The medial longitudinal fasciculus (MLF) is an area of crossed over tracts, on each side of the brainstem. These bundles of axons are situated near the midline of the brainstem. They are made up of both ascending and descending fibers that arise from a number of sources and terminate in different areas, including the superior colliculus, the vestibular nuclei, and the cerebellum. It contains the interstitial nucleus of Cajal, responsible for oculomotor control, head posture, and vertical eye movement.
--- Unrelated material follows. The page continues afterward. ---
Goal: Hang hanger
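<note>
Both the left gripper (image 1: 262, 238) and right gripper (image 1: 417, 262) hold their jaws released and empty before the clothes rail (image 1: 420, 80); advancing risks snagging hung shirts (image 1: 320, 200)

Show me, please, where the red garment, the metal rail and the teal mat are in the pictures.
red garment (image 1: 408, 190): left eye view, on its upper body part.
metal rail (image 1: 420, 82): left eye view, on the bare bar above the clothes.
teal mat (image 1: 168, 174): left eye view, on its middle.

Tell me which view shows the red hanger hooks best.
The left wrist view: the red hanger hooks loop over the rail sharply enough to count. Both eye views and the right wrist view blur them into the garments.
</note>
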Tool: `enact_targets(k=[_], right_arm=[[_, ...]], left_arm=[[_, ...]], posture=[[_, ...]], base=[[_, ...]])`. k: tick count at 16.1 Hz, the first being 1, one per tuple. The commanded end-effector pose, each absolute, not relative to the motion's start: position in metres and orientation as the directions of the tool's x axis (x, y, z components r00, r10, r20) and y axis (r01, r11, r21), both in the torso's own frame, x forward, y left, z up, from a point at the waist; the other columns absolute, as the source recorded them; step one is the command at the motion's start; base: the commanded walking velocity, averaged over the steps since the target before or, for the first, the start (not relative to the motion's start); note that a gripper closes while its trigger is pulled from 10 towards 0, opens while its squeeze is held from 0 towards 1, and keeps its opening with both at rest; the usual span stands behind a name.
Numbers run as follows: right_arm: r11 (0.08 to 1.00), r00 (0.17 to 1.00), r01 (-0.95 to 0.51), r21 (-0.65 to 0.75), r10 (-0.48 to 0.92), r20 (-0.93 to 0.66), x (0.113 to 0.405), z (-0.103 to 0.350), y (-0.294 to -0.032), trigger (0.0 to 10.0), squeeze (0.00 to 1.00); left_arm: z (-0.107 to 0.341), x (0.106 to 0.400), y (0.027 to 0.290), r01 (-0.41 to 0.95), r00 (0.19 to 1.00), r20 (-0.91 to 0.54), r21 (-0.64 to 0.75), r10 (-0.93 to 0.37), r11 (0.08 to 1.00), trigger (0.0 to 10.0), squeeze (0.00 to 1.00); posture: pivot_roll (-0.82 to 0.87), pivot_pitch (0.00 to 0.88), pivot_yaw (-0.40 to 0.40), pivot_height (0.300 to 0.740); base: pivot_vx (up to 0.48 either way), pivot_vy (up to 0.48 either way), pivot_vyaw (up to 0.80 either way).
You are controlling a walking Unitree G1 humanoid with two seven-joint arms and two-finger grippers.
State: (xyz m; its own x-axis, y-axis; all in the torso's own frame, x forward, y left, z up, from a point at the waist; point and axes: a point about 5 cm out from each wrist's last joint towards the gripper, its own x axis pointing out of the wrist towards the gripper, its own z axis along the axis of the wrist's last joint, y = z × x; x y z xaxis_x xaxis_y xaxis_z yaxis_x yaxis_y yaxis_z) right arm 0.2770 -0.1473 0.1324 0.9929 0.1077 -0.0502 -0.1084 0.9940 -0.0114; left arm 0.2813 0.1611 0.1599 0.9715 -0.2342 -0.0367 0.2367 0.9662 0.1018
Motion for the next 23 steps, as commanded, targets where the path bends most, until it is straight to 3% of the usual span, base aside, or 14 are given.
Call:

The medial longitudinal fasciculus is the main central connection for the oculomotor nerve, trochlear nerve, and abducens nerve. It carries information about the direction that the eyes should move. Lesions of the medial longitudinal fasciculus can cause nystagmus and diplopia, which may be associated with multiple sclerosis, a neoplasm, or a stroke.

Structure 
The medial longitudinal fasciculus is an area of crossed over tracts, on each side of the brainstem. It is medial, and close to the periaqueductal gray matter around the cerebral aqueduct. It is found between the spinal cord (caudally) and the pretectum (cranially). It connects with the superior colliculus, the vestibular nuclei, and the cerebellum. It contains the interstitial nucleus of Cajal. The medial longitudinal fasciculus also contains the rostral interstitial nucleus (riMLF), which is the vertical gaze center. 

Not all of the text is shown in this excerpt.